TASK DESCRIPTION: Nothing is needed except the lines below that run from the one with "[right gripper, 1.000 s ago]" through the one with "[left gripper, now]", repeated exactly.

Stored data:
--------------------------------

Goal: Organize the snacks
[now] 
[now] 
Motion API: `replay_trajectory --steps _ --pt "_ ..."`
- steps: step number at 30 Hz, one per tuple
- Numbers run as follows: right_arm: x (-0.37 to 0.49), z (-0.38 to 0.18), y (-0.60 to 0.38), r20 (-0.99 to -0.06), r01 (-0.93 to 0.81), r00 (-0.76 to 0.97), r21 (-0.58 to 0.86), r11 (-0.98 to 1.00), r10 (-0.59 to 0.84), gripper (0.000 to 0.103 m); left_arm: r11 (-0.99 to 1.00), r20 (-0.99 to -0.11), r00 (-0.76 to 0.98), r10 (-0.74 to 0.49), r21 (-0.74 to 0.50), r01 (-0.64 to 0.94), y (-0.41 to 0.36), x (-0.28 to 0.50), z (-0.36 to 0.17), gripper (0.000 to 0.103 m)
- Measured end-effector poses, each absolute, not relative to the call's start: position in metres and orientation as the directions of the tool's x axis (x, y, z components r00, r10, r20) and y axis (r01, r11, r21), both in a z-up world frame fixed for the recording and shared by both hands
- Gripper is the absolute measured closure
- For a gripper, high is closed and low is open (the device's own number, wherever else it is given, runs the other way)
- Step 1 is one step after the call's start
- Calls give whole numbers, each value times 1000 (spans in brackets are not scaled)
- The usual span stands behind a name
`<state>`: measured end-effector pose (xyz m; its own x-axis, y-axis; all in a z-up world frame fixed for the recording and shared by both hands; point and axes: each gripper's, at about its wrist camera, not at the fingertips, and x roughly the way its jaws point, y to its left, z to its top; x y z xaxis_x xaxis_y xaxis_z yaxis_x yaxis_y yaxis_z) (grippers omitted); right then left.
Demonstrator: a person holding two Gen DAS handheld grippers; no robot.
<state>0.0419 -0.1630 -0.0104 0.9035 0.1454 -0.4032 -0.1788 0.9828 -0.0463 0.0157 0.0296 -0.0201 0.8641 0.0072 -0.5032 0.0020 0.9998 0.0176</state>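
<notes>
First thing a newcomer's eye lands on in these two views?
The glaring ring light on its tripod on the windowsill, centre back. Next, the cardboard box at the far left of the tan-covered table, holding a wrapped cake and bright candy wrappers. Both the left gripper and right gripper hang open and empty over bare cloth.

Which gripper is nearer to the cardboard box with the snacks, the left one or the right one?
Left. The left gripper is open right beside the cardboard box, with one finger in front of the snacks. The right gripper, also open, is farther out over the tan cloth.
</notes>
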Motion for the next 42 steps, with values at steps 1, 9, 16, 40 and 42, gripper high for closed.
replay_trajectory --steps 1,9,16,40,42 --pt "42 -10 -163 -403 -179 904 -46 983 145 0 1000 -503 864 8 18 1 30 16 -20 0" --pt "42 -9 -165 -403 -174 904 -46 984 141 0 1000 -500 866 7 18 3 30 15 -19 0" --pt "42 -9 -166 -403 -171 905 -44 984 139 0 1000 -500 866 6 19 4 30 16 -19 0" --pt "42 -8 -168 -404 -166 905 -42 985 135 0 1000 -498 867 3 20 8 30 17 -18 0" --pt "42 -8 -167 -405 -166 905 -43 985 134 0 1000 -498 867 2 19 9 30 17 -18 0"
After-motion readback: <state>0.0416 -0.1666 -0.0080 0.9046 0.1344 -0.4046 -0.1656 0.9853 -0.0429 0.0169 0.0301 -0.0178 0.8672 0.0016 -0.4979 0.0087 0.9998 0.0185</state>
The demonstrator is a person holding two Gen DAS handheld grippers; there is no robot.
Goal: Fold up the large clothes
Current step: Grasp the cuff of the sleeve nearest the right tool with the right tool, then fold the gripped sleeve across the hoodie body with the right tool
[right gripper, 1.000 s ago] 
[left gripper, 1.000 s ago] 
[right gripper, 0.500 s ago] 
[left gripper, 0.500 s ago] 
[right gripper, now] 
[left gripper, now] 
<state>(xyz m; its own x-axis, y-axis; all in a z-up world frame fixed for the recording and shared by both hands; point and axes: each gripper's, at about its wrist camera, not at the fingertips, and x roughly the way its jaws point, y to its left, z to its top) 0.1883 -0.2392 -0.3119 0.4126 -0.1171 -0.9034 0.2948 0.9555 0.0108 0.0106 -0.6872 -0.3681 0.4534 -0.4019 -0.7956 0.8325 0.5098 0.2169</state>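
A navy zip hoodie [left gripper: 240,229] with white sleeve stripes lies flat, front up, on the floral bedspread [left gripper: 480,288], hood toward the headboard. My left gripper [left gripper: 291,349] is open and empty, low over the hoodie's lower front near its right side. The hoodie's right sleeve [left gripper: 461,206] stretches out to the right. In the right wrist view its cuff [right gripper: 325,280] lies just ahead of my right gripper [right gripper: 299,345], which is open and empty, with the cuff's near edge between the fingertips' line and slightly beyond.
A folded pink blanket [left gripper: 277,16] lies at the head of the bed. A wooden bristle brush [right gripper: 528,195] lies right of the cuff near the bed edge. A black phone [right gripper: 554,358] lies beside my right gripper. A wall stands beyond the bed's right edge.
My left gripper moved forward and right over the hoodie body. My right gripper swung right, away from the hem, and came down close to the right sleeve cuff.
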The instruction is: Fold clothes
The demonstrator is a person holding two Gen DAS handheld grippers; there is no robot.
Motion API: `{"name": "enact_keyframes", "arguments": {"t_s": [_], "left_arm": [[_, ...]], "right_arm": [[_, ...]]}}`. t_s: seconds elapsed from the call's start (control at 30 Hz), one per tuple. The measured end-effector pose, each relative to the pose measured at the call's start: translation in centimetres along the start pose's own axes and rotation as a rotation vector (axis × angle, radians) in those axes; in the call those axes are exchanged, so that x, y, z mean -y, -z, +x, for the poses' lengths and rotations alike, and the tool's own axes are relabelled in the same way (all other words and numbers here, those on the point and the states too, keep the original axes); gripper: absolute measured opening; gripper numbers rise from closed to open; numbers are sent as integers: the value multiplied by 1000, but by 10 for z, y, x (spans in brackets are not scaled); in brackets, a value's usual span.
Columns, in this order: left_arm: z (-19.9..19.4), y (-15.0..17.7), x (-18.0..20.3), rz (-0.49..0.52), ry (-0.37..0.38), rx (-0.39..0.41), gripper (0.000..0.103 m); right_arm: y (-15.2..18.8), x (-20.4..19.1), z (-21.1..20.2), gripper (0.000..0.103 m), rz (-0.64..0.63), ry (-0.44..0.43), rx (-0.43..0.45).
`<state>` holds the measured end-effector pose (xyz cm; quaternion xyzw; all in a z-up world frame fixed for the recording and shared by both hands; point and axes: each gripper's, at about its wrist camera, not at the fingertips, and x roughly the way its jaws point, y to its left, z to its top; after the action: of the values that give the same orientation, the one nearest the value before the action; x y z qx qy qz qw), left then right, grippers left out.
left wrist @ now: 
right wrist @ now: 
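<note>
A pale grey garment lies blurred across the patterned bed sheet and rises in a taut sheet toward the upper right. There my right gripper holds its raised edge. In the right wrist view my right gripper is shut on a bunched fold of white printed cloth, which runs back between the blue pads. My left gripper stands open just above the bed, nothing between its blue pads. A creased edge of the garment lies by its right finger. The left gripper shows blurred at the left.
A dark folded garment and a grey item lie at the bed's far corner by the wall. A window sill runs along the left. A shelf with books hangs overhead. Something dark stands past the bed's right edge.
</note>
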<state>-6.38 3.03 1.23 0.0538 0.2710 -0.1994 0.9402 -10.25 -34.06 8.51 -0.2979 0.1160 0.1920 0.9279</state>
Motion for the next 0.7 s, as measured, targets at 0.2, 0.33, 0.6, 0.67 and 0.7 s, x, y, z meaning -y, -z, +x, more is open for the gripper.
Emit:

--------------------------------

TASK OUTPUT:
[right gripper, 1.000 s ago] 
[left gripper, 1.000 s ago] 
[right gripper, 0.500 s ago] 
[left gripper, 0.500 s ago] 
[right gripper, now] 
[left gripper, now] 

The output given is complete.